Betty Jo Rhea never enjoyed campaigning during her 12 years as Rock Hill mayor. Too much stress, she said.
So when it came down to election night during each of her three terms, she would wait out the results at home with her family.
During her first election, she was so nervous that she sat out on the front terrace of her home, clutching her granddaughter’s blanket. “Everybody does their own thing,” Rhea said. “I hated running for it, but I loved being the mayor.”
Rock Hill residents will elect a new mayor Oct. 17 for the first time in two decades. If none of the three candidates receive more than 50 percent of the vote, a runoff would be Oct. 31.
Mayor Doug Echols is stepping aside after 28 years of public service, including the last 20 years in City Hall.

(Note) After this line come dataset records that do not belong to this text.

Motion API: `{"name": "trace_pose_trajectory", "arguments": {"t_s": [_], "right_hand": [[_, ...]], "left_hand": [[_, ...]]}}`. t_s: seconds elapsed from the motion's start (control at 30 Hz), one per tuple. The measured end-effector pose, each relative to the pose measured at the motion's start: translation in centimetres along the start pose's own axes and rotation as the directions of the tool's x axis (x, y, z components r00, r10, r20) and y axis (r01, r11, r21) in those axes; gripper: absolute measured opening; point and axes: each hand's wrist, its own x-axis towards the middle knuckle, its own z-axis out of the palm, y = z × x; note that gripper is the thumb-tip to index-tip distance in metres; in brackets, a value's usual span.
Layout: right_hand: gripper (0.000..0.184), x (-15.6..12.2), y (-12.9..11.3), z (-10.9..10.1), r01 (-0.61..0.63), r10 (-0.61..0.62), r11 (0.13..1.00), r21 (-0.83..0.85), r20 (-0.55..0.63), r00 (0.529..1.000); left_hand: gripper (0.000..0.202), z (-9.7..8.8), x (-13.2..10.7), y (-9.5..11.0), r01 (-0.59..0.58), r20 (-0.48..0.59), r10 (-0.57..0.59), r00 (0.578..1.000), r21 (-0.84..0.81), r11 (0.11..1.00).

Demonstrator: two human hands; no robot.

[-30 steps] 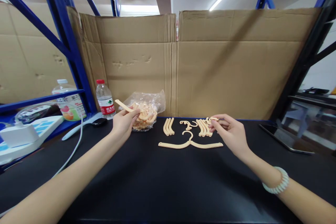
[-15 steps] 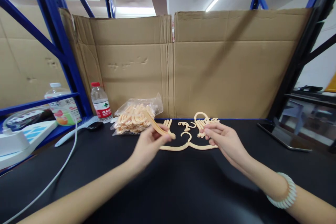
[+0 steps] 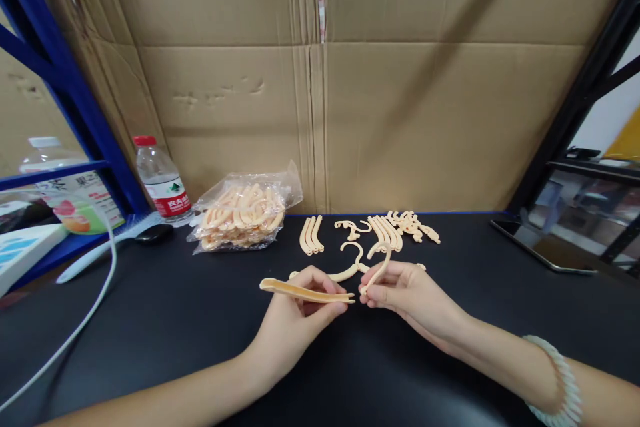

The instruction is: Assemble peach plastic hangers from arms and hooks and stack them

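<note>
My left hand (image 3: 303,317) is closed round a cream plastic hanger arm (image 3: 295,290), a slightly curved piece whose forked end points right. Pinched in my right hand (image 3: 405,293) is a cream hanger hook (image 3: 383,267), its curl upward and its lower end close to the fork. A narrow gap separates the two pieces. Behind both hands lies a joined hanger (image 3: 345,274), partly covered by my fingers. Loose hanger arms (image 3: 312,235) lie in a row at the back left, with more hanger arms (image 3: 385,233) and small hooks (image 3: 353,228) to their right.
A clear bag of hanger parts (image 3: 245,210) stands at the back, near a red-capped water bottle (image 3: 163,180). Small cream pieces (image 3: 413,223) lie back right. A dark tablet-like slab (image 3: 543,247) is at far right. A white cable (image 3: 100,300) crosses the left. Cardboard (image 3: 450,113) walls the back.
My hands have come closer together and nearer to me. The hanger arm has turned to nearly level, and the hook now shows upright in my right hand. The view has tilted down.
</note>
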Motion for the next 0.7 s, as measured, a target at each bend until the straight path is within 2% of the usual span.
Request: {"name": "trace_pose_trajectory", "arguments": {"t_s": [0.13, 0.3, 0.5, 0.6, 0.7], "right_hand": [[0.021, 0.0, 0.3, 0.3, -0.042, 0.040, 0.999, 0.024, 0.086, 0.995], [0.028, -0.1, 0.0, 0.6, -0.145, 0.134, 0.988, 0.058, 0.163, 0.978], [0.025, -0.3, 0.0, 0.6, -0.113, 0.106, 0.993, 0.037, 0.157, 0.982], [0.025, -0.3, 0.1, 0.8, -0.077, 0.076, 0.997, 0.003, 0.122, 0.990], [0.028, -0.4, 0.1, 1.1, -0.036, 0.041, 0.997, -0.062, 0.078, 0.996]], "left_hand": [[0.020, 0.1, -0.1, 0.1, -0.027, 0.035, 0.025, 0.999, 0.044, 0.999], [0.015, 0.2, -0.4, 0.8, -0.117, 0.001, 0.119, 0.993, 0.221, 0.968], [0.012, 0.2, -0.7, 0.8, -0.126, 0.019, 0.125, 0.992, 0.188, 0.974], [0.013, 0.2, -0.7, 0.7, -0.110, -0.018, 0.117, 0.993, 0.220, 0.969], [0.016, 0.3, -0.7, 0.7, -0.077, -0.031, 0.083, 0.996, 0.173, 0.982]]}}
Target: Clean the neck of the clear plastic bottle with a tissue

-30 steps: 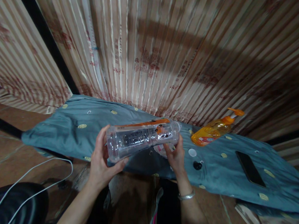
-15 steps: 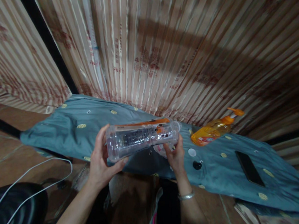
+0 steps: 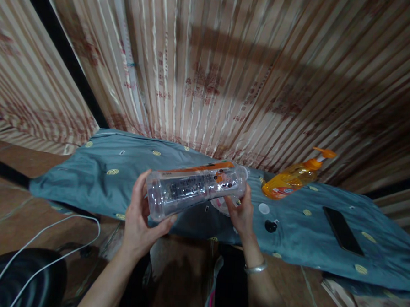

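A clear plastic bottle (image 3: pixel 192 189) with an orange label lies sideways in the air between my two hands, above a blue-green cloth (image 3: pixel 104 175). My left hand (image 3: pixel 140 221) cups its base end, thumb and fingers wrapped round it. My right hand (image 3: pixel 240 212) grips the neck end from below. Under the bottle, by my right hand, part of a pale item shows on the cloth; I cannot make out what it is.
An orange pump bottle (image 3: pixel 295 176) lies on the cloth at the right. A white cap (image 3: pixel 263 208) and a small black object (image 3: pixel 271 226) sit near my right hand. A dark phone (image 3: pixel 342 230) lies further right. A white cable (image 3: pixel 49 237) crosses the floor at left. Striped curtains hang behind.
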Demonstrator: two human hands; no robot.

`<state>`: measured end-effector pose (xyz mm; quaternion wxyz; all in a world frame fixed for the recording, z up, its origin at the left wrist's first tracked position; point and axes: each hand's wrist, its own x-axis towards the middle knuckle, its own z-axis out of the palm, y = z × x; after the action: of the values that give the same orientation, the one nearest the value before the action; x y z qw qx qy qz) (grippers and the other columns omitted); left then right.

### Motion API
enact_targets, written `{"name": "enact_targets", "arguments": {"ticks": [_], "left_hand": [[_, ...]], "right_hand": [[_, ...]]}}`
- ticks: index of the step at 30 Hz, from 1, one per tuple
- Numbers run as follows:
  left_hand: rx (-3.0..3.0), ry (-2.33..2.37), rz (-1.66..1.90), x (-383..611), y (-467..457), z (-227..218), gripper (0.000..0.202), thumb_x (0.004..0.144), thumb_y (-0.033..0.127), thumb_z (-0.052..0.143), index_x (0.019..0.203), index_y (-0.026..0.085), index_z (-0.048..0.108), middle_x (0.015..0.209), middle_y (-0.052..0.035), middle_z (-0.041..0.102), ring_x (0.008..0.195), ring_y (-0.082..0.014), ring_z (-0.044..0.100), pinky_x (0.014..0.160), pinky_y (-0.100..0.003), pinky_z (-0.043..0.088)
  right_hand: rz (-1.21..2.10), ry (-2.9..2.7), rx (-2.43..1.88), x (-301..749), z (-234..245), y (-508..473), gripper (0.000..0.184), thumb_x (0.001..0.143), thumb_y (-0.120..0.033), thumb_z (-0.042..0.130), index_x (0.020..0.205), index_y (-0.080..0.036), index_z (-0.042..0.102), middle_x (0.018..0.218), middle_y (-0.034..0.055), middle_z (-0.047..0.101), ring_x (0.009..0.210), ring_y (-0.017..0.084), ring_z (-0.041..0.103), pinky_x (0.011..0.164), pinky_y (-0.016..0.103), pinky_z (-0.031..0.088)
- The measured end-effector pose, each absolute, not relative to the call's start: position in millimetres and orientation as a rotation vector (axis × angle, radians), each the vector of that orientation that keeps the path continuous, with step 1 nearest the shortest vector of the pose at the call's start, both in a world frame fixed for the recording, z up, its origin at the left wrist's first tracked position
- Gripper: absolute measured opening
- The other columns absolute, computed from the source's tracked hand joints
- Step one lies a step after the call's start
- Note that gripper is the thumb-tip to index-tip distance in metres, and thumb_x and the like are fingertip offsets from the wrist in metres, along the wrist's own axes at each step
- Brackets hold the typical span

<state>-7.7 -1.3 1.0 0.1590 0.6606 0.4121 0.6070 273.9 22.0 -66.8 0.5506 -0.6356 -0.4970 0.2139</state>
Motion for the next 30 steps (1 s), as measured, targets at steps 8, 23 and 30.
{"name": "enact_targets", "arguments": {"ticks": [8, 23, 30], "left_hand": [[1.876, 1.234, 1.729, -5.1, -0.8, 2.4, 0.094, 0.084, 0.058, 0.088, 0.164, 0.026, 0.050, 0.137, -0.0152, 0.075, 0.117, -0.0340, 0.080, 0.090, -0.043, 0.068], [1.857, 1.209, 1.728, -6.0, 0.1, 2.0, 0.093, 0.083, 0.057, 0.088, 0.163, 0.027, 0.050, 0.135, -0.0142, 0.076, 0.118, -0.0339, 0.079, 0.092, -0.044, 0.067], [1.846, 1.235, 1.721, -6.2, -0.9, -0.6, 0.097, 0.081, 0.058, 0.089, 0.164, 0.027, 0.049, 0.137, -0.0146, 0.074, 0.118, -0.0352, 0.078, 0.094, -0.047, 0.067]], "right_hand": [[0.503, -1.177, -1.482, 273.8, -68.1, 21.8, 0.083, 0.087, -0.048, 0.077, 0.157, -0.015, 0.050, 0.124, 0.0171, 0.081, 0.117, 0.037, 0.077, 0.112, 0.062, 0.060], [0.500, -1.180, -1.473, 274.1, -68.3, 22.4, 0.085, 0.086, -0.049, 0.078, 0.158, -0.014, 0.049, 0.129, 0.0185, 0.079, 0.119, 0.037, 0.076, 0.111, 0.061, 0.060], [0.495, -1.200, -1.449, 275.2, -70.9, 22.7, 0.086, 0.088, -0.052, 0.078, 0.159, -0.014, 0.047, 0.131, 0.0187, 0.078, 0.125, 0.037, 0.074, 0.113, 0.058, 0.058]]}}
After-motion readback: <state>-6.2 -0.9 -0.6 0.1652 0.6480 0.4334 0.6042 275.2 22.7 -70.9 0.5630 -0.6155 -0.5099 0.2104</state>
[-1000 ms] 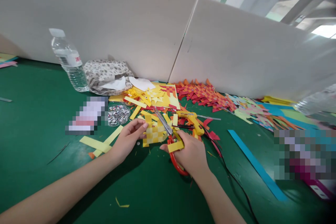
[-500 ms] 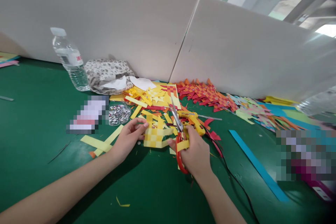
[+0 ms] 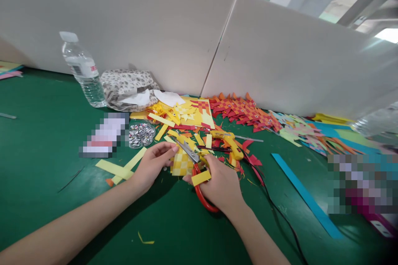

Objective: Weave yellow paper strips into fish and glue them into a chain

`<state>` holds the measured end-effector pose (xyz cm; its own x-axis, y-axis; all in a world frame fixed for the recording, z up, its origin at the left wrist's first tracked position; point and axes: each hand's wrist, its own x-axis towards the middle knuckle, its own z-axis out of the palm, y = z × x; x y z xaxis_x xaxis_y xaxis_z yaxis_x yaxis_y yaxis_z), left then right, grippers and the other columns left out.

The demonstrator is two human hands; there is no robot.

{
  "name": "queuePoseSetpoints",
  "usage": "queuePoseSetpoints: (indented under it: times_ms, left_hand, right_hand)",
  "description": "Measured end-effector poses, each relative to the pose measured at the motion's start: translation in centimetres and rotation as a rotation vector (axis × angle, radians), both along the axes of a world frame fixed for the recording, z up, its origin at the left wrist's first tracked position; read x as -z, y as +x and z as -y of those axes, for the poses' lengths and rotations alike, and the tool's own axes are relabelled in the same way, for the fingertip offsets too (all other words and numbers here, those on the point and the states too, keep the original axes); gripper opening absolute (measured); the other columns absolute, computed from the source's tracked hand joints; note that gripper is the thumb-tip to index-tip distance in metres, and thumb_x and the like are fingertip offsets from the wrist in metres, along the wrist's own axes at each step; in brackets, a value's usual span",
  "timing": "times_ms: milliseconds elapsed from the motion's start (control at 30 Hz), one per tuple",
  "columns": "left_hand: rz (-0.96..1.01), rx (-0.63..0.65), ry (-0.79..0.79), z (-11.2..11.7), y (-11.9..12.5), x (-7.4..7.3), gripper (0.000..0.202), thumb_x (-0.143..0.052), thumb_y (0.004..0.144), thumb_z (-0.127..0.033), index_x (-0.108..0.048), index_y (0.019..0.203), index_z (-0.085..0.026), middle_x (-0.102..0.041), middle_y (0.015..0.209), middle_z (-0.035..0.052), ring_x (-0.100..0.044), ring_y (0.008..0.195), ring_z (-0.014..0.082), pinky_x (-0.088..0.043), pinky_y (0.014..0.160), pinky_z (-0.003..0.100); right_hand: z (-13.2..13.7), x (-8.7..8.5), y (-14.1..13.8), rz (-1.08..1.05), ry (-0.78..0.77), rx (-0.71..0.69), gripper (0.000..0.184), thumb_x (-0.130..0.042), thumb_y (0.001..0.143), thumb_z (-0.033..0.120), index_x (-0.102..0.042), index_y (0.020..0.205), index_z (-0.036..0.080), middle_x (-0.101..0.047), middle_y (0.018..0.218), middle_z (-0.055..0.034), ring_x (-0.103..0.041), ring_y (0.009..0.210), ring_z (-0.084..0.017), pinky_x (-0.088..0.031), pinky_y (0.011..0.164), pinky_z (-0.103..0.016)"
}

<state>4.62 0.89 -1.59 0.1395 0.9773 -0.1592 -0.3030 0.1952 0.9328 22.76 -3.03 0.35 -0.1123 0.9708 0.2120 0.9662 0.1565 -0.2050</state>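
Between my hands is a small woven paper piece (image 3: 183, 165), checkered in two yellows. My left hand (image 3: 155, 161) pinches its upper left corner between thumb and fingers. My right hand (image 3: 219, 180) is closed round red-handled scissors (image 3: 189, 152), whose blades lie across the top of the weave and point toward my left fingertips. A short yellow paper strip (image 3: 201, 178) shows against the right-hand fingers. Whether the blades are cutting paper I cannot tell. Behind my hands lies a yellow glue gun (image 3: 230, 143) among paper scraps.
A water bottle (image 3: 83, 70) and a patterned cloth pouch (image 3: 129, 87) stand by the white partition (image 3: 139, 20). Red-orange woven fish (image 3: 242, 112) are heaped to their right. A dish of googly eyes (image 3: 141, 134), a blue strip (image 3: 304, 194) and a black cable (image 3: 280, 213) lie on the green table.
My right hand and the scissors have moved left, and the blades have swung from upright to lying over the weave's top. My left hand keeps its pinch in nearly the same place.
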Motion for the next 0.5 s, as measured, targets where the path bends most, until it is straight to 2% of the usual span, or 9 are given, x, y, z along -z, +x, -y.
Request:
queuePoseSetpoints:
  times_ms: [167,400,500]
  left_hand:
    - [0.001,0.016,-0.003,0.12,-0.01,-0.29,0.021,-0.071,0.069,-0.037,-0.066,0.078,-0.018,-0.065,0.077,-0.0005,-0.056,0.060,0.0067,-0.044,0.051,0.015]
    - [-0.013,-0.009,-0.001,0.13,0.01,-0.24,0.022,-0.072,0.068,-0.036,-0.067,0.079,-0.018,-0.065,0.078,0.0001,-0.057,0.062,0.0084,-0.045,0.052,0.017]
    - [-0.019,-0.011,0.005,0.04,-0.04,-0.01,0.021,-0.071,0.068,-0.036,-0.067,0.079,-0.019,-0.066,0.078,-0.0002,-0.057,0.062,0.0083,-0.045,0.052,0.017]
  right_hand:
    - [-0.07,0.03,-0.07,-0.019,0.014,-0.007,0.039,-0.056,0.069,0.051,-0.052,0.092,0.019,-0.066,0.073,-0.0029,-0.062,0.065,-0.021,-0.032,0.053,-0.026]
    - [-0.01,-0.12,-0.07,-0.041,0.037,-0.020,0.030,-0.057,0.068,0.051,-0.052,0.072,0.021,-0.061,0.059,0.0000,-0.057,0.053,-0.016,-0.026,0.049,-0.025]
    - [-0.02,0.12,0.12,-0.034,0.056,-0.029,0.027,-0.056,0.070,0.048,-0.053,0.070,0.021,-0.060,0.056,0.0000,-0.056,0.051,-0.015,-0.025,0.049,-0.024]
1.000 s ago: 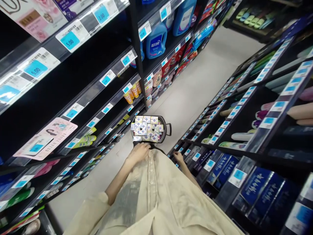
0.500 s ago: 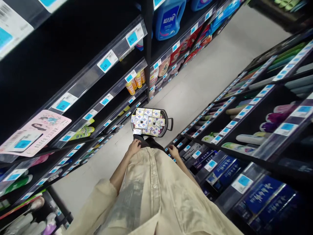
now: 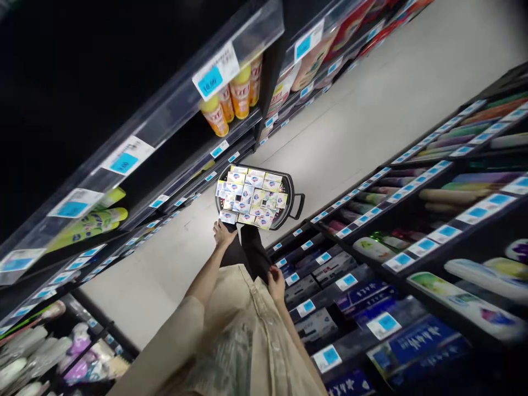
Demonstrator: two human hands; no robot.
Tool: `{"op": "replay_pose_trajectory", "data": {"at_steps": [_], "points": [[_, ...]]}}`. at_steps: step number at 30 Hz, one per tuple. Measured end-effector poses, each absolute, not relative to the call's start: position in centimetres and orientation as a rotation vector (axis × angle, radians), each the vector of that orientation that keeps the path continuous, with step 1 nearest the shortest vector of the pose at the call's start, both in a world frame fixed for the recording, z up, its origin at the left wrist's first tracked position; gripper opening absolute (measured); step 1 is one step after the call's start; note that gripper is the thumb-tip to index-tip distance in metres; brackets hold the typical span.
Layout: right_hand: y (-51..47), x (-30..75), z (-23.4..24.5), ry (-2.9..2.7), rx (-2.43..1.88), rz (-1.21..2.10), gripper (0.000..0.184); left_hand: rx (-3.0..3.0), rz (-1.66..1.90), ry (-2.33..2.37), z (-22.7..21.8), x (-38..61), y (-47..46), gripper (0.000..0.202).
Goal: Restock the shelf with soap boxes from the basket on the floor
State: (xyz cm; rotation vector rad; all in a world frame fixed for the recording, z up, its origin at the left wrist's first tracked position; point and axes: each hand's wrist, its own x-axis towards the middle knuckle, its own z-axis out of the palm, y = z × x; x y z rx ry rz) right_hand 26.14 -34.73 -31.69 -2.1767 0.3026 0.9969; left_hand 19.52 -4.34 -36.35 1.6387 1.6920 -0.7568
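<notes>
Between black shelves (image 3: 167,121), small white-and-yellow cardboard boxes (image 3: 247,199) lie piled in a black plastic basket (image 3: 291,187). Nearer the body, left hand (image 3: 225,235) and right hand (image 3: 276,282) curl loosely, any grip unclear; level handling would steady the pile.

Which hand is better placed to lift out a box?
Probably the left hand: it is close to the boxes in the basket; the right hand is farther back, by the shirt.

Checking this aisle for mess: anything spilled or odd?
The beige shirt has a greyish patch on its front, unlike the surrounding cloth; cause unclear. No spill shows on the floor; the boxes sit in the basket.
</notes>
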Motion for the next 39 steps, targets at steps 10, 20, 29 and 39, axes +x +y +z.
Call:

His successor will likely chart Rock Hill’s course for decades to come. As South Carolina’s fifth-largest city, Rock Hill has invested millions of dollars to bolster its standing as a major economic and tourist destination in the Southeast.
The election could have a profound impact on nearly 75,000 people who live and work in Rock Hill. The last four mayors served for an average of 12 years each.
Rock Hill’s new leader will be chosen by voters from a three-way race between Rock Hill Sports Commission chair John Gettys, York County Councilman William “Bump” Roddey and veteran landscape architect Duane Christopher.
Below are exclusive video interviews with The Herald, detailing the candidates’ views on issues such as downtown growth, affordable housing, the future of sports tourism andinfrastructure spending.
Click here to see more of their views in detail, including quotes.
Rhea offered one piece of advice to the winner: “As a mayor, you need to be aware of the souls of the people in our city.”
The election also will decide the winners of three City Council seats representing Wards 4, 5 and 6.
The race for Ward 5 pits incumbent Ann Williamson against challengers Nikita Jackson and Brandon Smith. Ward 5 represents the southernmost portion of Rock Hill, including neighborhoods throughout Albright Road and Saluda Street.
Williamson, who serves as mayor pro tempore on City Council, is seeking a second term.
Jackson, who also ran against Williamson in 2013, works as a volunteer manager at Agape Hospice in Rock Hill. Smith is a residential home builder and youth pastor.
The three debated issues such as low-income housing, utility rates and a possible bus transit system during a recent forum at Winthrop University.
Below is a video recap of the candidates’ arguments at the forum. Click here to see more detailed arguments and background on the race.
Jim Reno, who has served on the Rock Hill City Council for 20 years, faces real estate analyst Barrett Maners in the race for the Ward 6 seat. Ward 6 includes residents in the northeast part of Rock Hill, bordering Fort Mill and the Catawba River.
Council member John Black, seeking his third term, is running unopposed in Ward 4. Ward 4 covers residents in Rock Hill’s northwest neighborhoods, including stretches of Heckle Boulevard.
Three elections in four weeks?
Rock Hill voters may need to go to the polls three times in four weeks.
If none of the candidates for mayor or Ward 5 receive more than 50 percent of the vote in the Oct. 17 general election, a runoff will be Oct. 31.
One week later, Rock Hill voters will be back at their precincts Nov. 7 to determine the fate of the Pennies for Progress campaign in a York County referendum.
How can I vote?
Absentee voting for Rock Hill’s mayor and City Council seats is open 8 a.m.-5 p.m. Monday-Friday until Oct. 16 at the Office of the Board of Voter Registration and Elections of York County, 13 S. Congress St., York.
Readers of The Herald recently sent in a host of endorsement letters. Click here to read them.
Am I registered to vote in Rock Hill?
Check registration at scvotes.org.
If you’re registered to an address in York County, but moved within Rock Hill’s city limits more than 30 days ago, you may be able to vote.
Take a proof of residency, such as a phone bill, to the Office of the Board of Voter Registration and Elections of York County.
Why is this vote on Oct. 17 and not in November like other municipal elections?
October city elections in Rock Hill date back to then-partisan primaries, which were followed by January elections.
In 1989, Rock Hill residents voted for the City Council to be made up of members representing six wards and a mayor serving at-large. That year, the election date was set for the third Tuesday in October with winners taking office in January.
Today, the elections are non-partisan.